*Work order*.
When you reproduce the entries below, keep each one exact and drop any pictures.

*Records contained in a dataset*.
++++++++
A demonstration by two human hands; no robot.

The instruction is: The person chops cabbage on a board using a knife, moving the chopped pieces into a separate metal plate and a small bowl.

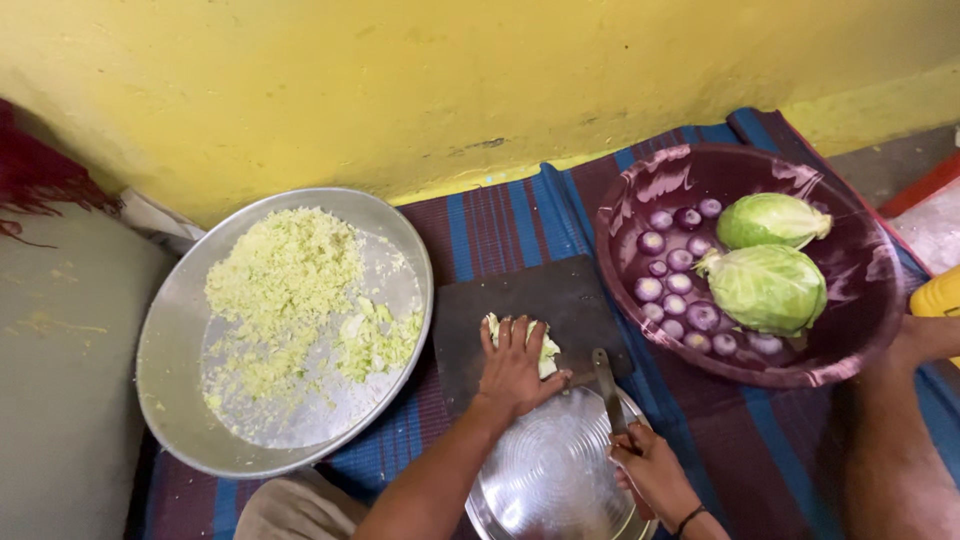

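Dark cutting board [545, 300] is bearing a cabbage piece [545, 352]; left hand [515, 368] is pressing it, fingers flat and spread. Right hand [650, 465], just right of the board, is gripping a knife [607, 388] with fingers closed around its handle.

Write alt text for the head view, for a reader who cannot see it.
A person's left hand presses a piece of cabbage onto a dark cutting board while the right hand holds a knife over an empty steel plate. A large steel tray of shredded cabbage lies left; a maroon basin with two cabbage halves and peeled onions sits right.
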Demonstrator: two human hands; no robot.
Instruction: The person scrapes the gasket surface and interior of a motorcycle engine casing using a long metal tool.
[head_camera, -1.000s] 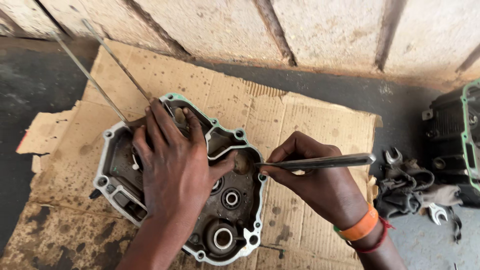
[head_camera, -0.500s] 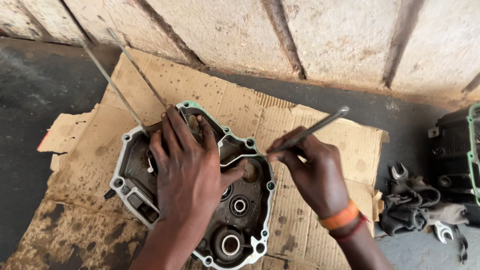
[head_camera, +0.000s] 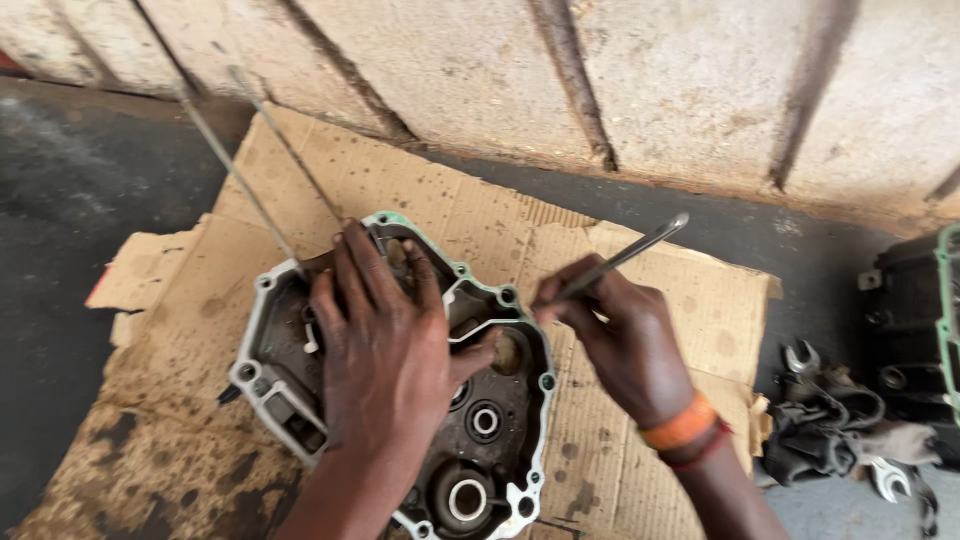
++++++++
*Worked solution*.
A demonstration by two human hands; no robot.

The instruction is: The person chops cabbage on a board using a knife, moving the chopped pieces into a separate metal plate and a small bowl.


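Dark cutting board [545, 300] is bearing a cabbage piece [545, 352]; left hand [515, 368] is pressing it, fingers flat and spread. Right hand [650, 465], just right of the board, is gripping a knife [607, 388] with fingers closed around its handle.

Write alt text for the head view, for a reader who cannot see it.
A person's left hand presses a piece of cabbage onto a dark cutting board while the right hand holds a knife over an empty steel plate. A large steel tray of shredded cabbage lies left; a maroon basin with two cabbage halves and peeled onions sits right.
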Demonstrator: two human hands; no robot.
Instruction: The person scrapes the gasket surface and interior of a motorcycle engine casing using a long metal tool.
[head_camera, -1.000s] 
[head_camera, -0.500s] 
[head_camera, +0.000s] 

With this output, the exercise is done.